100 g of toluene was heated up to 80 C. while stirring within a current of nitrogen gas. While maintaining this temperature, 0.5 g of azo-bis-isobutyronitrile was added, and then a mixture of 10 g of glycidyl methacrylate and 90 g of methyl methacrylate was added by dropping over 2 hours' period. Then, after further adding 0.5 g of azo-bis-isobutyronitrile, the resulting mixture was copolymerized by maintaining the temperature thereof in the range of from 80 to 90 C. for 5 hours while stirring, whereby a copolymer of glycidyl methacrylate and methyl methacrylate having epoxide value of 6.60 was obtained. When this copolymer was further maintained at a temperature in the range of from 80 to 90 C. and made to react by adding 6 g of propiolic acid (CH.tbd.C COOH) thereto, there was produced a copolymer of glycidyl methacrylate and methyl methacrylate with propiolic acid having epoxide value of 1.45 added thereto.

After dissolving 20 g of the ionizing radiation-curable resin prepared as above in 100 g of methyl methacrylate and adding thereto a solution prepared by dissolving 43 g of vinyl carbazole chloride and 57 g of 2,4,7-trinitro-9-fluorenone in 400 g of tetrahydrofuran, followed by thorough stirring by means of a mixer, a coating material was prepared. By applying this coating material onto a conductive support consisting of aluminum plate and evaporating off tetrahydrofuran under reduced pressure, an about 14μ-thick first photoconductive layer was formed. This first photoconductive layer formed on the support was irradiated with electron beam under the same conditions as in Example 4.

The electrophotographic sensitive material prepared through the foregoing process manifested very satisfactory electrostatic properties such that the saturated electric potential Vs charged by corona discharge in the dark was -980 V and the amount of exposure by means of tungsten lamp required for half-decay E 1/2 was 5.5 lux.sec. And, the first photoconductive layer had been cured enough to be invulnerable to such solvents as tetrahydrofuran, kerosene, etc. When this photosensitive material was employed for copying by the use of the same copying machine as used in Example 4, it displayed a durability sufficient for producing more than 10,000 copies.

EXAMPLE 7

Upon stocking 40 g of ethyl acrylate, 23 g of methyl methacrylate, 38 g of allyl glycidyl ether and 1.0 g of benzoyl peroxide in a reactor, 95 g of hot xylene were gradually added over 4 hours' period by the use of a dropping funnel while stirring the contents of the reactor and maintaining the temperature thereof in the range of from 100 to 120 C. After completion of the dropping, the reactants were further maintained at this temperature for 1 to 2 hours and then cooled down to room temperature. 70 g of the copolymer thus obtained was put in another reactor, a solution consisting of 30 g of allyl alcohol and 0.2 g of potassium hydroxide was added thereto while stirring at room temperature, and then the resulting mixture was heated up to a temperature in the range of from 100 to 120 C. After maintaining this temperature for 7 hours, the mixture was cooled. Next, this reaction mixture was heated up to about 60 C., and xylene and the excess reactants were removed by vacuum distillation.

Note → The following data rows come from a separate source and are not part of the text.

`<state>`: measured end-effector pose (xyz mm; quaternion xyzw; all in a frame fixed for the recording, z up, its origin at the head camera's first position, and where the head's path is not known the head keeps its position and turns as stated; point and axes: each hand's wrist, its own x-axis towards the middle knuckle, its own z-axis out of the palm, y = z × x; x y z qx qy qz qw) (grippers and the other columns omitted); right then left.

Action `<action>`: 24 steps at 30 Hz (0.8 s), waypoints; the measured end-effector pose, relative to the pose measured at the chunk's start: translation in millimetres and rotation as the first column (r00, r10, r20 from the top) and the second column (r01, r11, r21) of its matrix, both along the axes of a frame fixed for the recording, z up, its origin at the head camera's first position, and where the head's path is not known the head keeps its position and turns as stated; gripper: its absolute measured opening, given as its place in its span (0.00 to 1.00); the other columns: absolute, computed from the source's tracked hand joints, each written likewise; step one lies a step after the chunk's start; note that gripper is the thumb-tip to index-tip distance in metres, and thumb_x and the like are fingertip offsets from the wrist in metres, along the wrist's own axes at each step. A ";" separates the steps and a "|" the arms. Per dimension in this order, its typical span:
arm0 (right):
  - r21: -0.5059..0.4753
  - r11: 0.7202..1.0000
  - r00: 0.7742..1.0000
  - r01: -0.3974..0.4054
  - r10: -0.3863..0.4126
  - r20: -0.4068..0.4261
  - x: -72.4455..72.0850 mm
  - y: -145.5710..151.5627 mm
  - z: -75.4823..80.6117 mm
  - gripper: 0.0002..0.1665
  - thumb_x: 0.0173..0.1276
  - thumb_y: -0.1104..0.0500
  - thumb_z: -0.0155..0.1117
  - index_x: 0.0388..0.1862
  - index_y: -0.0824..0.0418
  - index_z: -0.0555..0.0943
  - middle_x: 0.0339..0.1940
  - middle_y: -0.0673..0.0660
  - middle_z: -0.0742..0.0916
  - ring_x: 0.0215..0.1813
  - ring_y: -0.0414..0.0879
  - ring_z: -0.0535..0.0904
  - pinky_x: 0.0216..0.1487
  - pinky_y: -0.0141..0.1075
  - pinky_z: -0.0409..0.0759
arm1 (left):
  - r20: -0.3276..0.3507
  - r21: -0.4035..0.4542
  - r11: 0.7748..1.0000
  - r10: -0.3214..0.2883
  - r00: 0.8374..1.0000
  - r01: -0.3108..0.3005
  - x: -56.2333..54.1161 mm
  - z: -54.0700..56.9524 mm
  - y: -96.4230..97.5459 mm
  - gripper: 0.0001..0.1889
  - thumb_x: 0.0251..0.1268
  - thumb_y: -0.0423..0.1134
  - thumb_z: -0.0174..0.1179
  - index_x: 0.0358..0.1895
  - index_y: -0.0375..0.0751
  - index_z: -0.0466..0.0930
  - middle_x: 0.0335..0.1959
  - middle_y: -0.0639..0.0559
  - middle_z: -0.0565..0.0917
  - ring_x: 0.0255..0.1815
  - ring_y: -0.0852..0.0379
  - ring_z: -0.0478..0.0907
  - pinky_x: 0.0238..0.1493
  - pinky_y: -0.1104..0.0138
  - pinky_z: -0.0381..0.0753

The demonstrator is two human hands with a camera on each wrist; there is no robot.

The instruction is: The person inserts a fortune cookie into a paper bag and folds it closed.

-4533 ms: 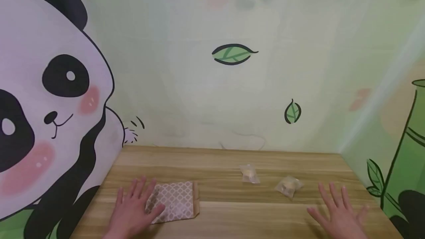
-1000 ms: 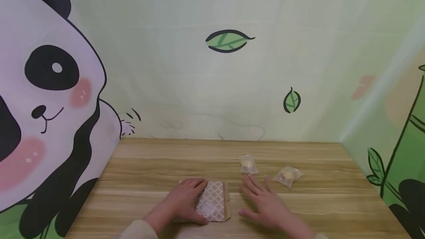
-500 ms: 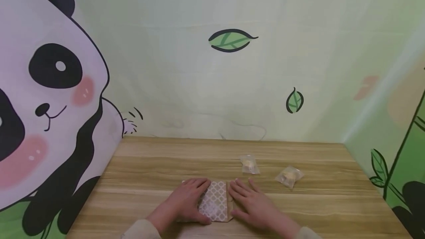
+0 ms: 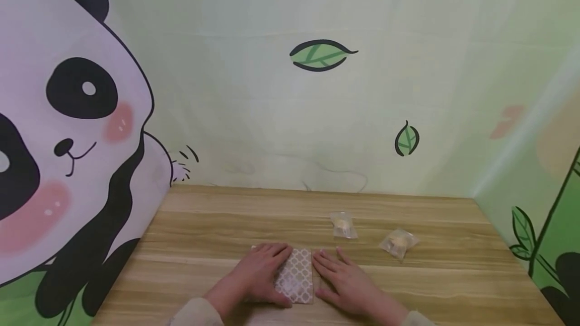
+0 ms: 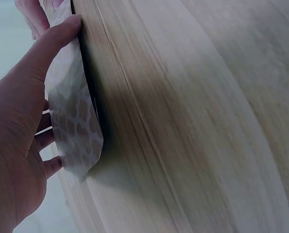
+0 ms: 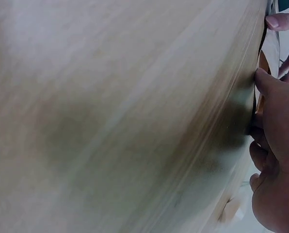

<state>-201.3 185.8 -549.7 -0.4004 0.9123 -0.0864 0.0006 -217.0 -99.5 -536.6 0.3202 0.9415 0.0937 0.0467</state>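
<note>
Holding the patterned packet (image 4: 296, 278) on the worktop (image 4: 204, 225), gripped by its edges in the left hand (image 4: 263, 273), and at its other end in the right hand (image 4: 346, 280). Maybe starting to open it; next, perhaps, gently lift that end.

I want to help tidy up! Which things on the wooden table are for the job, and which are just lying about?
For the job:
flat, paper-looking pouch with a pale lattice pattern
left hand, gripping it
right hand, at its end

Just lying about, it seems, since nobody touches them:
small clear plastic packet, pale inside
second clear packet, farther right
</note>
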 end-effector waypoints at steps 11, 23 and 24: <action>-0.006 1.000 1.000 -0.011 0.011 -0.013 -1.2 0.3 -2.8 0.41 0.84 0.37 0.54 0.81 0.64 0.70 0.81 0.60 0.74 0.82 0.55 0.68 0.82 0.62 0.61 | -0.036 -0.060 0.997 -0.047 0.998 0.045 -3.5 0.3 19.7 0.63 0.43 0.77 0.74 0.82 0.44 0.66 0.75 0.48 0.75 0.76 0.49 0.71 0.80 0.49 0.68; -0.007 0.999 0.995 -0.037 0.037 -0.090 -4.1 3.6 -4.9 0.38 0.83 0.40 0.56 0.79 0.65 0.73 0.79 0.59 0.76 0.80 0.54 0.71 0.80 0.62 0.65 | -0.046 -0.066 0.997 -0.046 0.998 0.043 -5.1 3.8 28.4 0.59 0.45 0.72 0.73 0.81 0.44 0.66 0.71 0.48 0.77 0.73 0.48 0.73 0.80 0.51 0.68; -0.009 0.999 0.995 -0.040 0.039 -0.095 -4.0 3.8 -4.7 0.38 0.83 0.40 0.56 0.78 0.65 0.74 0.79 0.60 0.77 0.79 0.54 0.72 0.80 0.62 0.65 | -0.044 -0.066 0.997 -0.045 0.998 0.042 -5.4 3.9 29.1 0.59 0.45 0.72 0.74 0.81 0.44 0.66 0.71 0.48 0.77 0.73 0.48 0.74 0.80 0.52 0.68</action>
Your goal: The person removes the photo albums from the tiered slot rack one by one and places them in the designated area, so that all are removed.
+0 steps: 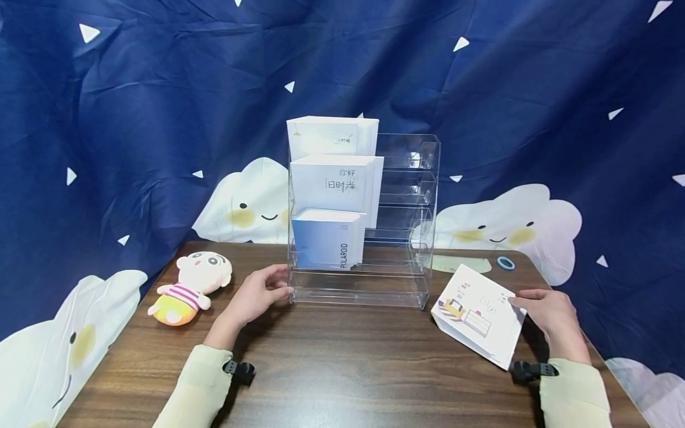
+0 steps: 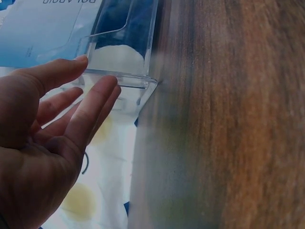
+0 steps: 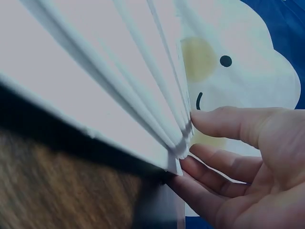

After dissolving 30 g of the thus obtained ionizing radiation-curable resin in 60 g of styrene, by adding a solution prepared by dissolving 100 g of polyvinyl carbazole bromide and 0.2 g of Crystal Violet in 800 g of tetrahydrofuran and thoroughly stirring by means of a mixer, a coating material was prepared. By applying this coating material onto a conductive support consisting of polyester film deposited with aluminum through vacuum evaporation, and then evaporating off tetrahydrofuran under reduced pressure, the first photoconductive layer of about 10μ thick was formed. This photoconductive layer was irradiated with electron beam under the following conditions.

______________________________________voltage                 270 KVelectric current        20 mAdistance between the source ofradiation and the object tobe irradiated           20 cmtotal amount of radiation                   10 M radatmosphere              nitrogen______________________________________

The electrophotographic sensitive material prepared through the foregoing process possessed satisfactory electrophotographic properties and desirable physical strength, and displayed superior resistance to solvents.

EXAMPLE 8

After preparing a solution by adding 60 g of N-vinyl pyrrolidone to 40 g of the same ionizing radiation-curable resin consisting of epoxide resin ester as employed in Example 1, by adding thereto 100 g of cadmium arsenide and 0.3 g of a wax-like high-molecular castor oil derivative and dispersing them by means of a sand-mill, a coating material was prepared. By applying this coating material onto a 4 mm-thick plate-shaped aluminum support by the spray method, a 2μ-thick first photoconductive layer was formed. This first photoconductive layer formed on the support was irradiated with electron beam under the following conditions.

______________________________________voltage                 300 KVelectric current        5 mAdistance between the source ofradiation and the object tobe irradiated           25 cmtotal amount of radiation                   8 M radatmosphere              nitrogen______________________________________

By applying a coating material consisting of 100 g of poly[1,5-diphenyl-3-(paravinyl phenyl)-pyrazolin], 10 g of polyester adhesive and 2000 g of tetrahydrofuran onto the thus cured first photoconductive layer by the dipping method and drying thereafter, a 12μ-thick second photoconductive layer was formed.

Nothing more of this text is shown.